Share via

Azure Databricks CI/CD Pipeline using Databricks Asset Bundles (DAB) + Azure DevOps — Branching Strategy & Deployment Flow

Shubhangi Nannware 120 Reputation points
2026-05-21T18:17:27.21+00:00

We have Dev and Prod Environment only
Problem Statement:
I am setting up a CI/CD pipeline for Azure Databricks using Databricks Asset Bundles (DAB) and Azure DevOps Pipelines. I have created the bundle locally and pushed it to a feature branch (feature_databricks_bundle) in Azure DevOps. Currently, the repo has only a main branch and short-lived feature branches. I want to validate my proposed branching strategy and deployment flow before proceeding.

Questions:

Q1 — Branching Strategy Validation Is the following branching strategy correct for DAB-based CI/CD?

  • Create a permanent dev branch from main
  • Merge feature_databricks_bundle into dev (then delete the feature branch)
  • Developers create future feature branches from dev (not main)
  • On PR approval into dev → auto-deploy to Dev Databricks workspace
  • On PR approval into main → auto-deploy to Prod Databricks workspace

Is this the recommended approach, or should feature branches still be based off main?

Q2 — Auto-discovery of new Notebooks If a developer adds a new notebook to the repository under the bundle's configured src path, will DAB automatically include it in the next deployment without requiring any manual changes to databricks.yml? Or does each new notebook/job need to be explicitly declared in the bundle configuration?

Q3 — Azure DevOps YML Pipeline Triggers For the Azure DevOps .yml pipeline, what is the recommended way to configure branch-based triggers for multi-environment deployments?

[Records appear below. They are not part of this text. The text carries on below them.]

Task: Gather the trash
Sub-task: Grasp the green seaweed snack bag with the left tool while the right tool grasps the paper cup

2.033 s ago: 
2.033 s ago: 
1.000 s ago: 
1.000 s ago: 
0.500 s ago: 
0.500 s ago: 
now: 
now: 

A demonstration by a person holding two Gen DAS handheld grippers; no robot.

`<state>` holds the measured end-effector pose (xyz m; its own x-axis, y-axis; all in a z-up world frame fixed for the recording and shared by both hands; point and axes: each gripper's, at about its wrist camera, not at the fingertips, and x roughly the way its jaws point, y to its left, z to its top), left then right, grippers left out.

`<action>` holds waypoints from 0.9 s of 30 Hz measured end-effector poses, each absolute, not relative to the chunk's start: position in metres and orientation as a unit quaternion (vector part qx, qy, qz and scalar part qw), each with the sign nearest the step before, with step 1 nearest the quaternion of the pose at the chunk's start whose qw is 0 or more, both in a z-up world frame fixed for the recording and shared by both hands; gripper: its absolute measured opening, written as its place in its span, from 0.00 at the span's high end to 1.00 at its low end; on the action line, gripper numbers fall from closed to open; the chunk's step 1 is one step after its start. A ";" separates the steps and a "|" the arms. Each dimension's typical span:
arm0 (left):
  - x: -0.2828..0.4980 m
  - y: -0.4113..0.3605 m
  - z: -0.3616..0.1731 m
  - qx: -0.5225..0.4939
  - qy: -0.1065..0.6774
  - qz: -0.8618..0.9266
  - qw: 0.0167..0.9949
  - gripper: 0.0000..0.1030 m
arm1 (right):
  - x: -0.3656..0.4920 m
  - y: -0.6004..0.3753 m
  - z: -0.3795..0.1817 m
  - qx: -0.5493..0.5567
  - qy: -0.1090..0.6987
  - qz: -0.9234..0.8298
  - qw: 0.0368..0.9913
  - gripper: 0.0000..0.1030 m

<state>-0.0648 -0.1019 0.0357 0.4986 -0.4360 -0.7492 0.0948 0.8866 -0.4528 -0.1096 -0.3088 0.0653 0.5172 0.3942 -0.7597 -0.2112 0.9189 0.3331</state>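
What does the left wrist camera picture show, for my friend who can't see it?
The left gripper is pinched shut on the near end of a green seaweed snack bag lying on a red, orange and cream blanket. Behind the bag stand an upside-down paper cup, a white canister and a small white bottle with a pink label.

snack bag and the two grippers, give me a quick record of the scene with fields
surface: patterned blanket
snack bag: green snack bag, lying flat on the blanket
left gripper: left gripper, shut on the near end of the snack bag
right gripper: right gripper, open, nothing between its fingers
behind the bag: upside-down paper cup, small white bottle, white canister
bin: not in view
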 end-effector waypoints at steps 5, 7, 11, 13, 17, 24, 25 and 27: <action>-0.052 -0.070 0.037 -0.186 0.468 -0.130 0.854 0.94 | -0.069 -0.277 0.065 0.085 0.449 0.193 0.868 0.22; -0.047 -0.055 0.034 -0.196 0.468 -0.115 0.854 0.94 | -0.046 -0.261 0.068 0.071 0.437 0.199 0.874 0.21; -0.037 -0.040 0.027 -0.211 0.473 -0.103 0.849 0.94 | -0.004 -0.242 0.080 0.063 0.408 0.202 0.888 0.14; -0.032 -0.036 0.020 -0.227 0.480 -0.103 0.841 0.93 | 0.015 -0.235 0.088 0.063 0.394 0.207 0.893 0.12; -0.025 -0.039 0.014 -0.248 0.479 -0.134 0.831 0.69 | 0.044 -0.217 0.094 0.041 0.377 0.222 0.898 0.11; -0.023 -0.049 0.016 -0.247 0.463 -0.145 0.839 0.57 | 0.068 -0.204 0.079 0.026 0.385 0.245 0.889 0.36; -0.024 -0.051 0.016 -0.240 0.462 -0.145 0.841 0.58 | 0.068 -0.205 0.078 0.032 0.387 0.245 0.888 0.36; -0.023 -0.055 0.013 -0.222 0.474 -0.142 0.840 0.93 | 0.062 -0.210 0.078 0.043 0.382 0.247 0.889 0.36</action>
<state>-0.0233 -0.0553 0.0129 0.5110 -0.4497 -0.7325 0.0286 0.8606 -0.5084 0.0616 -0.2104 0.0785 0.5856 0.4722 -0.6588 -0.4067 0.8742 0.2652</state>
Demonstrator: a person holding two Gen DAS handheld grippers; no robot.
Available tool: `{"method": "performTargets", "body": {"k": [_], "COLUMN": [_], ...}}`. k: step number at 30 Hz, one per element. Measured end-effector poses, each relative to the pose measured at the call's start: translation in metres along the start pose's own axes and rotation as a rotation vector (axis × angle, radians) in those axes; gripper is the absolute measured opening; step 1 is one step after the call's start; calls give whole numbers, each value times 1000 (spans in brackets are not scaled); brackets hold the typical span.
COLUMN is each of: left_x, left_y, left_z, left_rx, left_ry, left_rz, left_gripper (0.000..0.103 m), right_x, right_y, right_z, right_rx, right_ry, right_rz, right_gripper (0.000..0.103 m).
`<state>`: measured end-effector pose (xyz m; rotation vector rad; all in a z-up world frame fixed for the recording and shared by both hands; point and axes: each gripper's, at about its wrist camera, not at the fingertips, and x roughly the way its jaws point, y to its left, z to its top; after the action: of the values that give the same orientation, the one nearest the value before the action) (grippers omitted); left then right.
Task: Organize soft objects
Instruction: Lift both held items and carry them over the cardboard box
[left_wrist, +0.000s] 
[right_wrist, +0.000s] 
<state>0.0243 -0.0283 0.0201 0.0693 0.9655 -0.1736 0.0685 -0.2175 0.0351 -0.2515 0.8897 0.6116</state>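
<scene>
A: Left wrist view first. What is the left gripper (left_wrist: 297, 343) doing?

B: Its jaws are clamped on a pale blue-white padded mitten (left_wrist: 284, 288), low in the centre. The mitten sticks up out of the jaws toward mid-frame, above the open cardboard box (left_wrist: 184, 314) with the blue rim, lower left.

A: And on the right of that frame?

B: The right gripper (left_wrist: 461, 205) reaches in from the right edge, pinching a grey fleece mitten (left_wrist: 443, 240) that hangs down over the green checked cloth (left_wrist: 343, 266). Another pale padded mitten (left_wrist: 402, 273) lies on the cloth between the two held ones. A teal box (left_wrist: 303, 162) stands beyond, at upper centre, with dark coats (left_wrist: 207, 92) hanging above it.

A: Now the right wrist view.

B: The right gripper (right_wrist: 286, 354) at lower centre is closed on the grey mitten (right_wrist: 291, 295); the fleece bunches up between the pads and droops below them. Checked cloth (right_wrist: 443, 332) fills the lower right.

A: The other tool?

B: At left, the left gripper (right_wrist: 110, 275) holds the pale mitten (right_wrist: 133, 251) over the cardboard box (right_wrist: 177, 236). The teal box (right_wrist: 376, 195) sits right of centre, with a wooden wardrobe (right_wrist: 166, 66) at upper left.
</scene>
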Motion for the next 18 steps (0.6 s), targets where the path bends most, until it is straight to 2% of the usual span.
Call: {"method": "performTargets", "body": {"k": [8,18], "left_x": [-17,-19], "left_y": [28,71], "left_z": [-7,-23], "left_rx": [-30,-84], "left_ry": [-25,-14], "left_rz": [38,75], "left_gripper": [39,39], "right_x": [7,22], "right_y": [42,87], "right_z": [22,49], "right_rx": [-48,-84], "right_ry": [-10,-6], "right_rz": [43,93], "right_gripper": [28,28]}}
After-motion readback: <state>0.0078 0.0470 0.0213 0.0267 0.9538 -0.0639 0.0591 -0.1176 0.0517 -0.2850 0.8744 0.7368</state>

Example setup I am thinking:

# Trigger deploy to Dev on merge into dev branch
trigger:
  branches:
    include:
      - dev

# Trigger deploy to Prod on merge into main
trigger:
  branches:
    include:
      - main

Is it better to have two separate pipeline YML files (one per environment) or a single pipeline with conditional stage execution based on the target branch?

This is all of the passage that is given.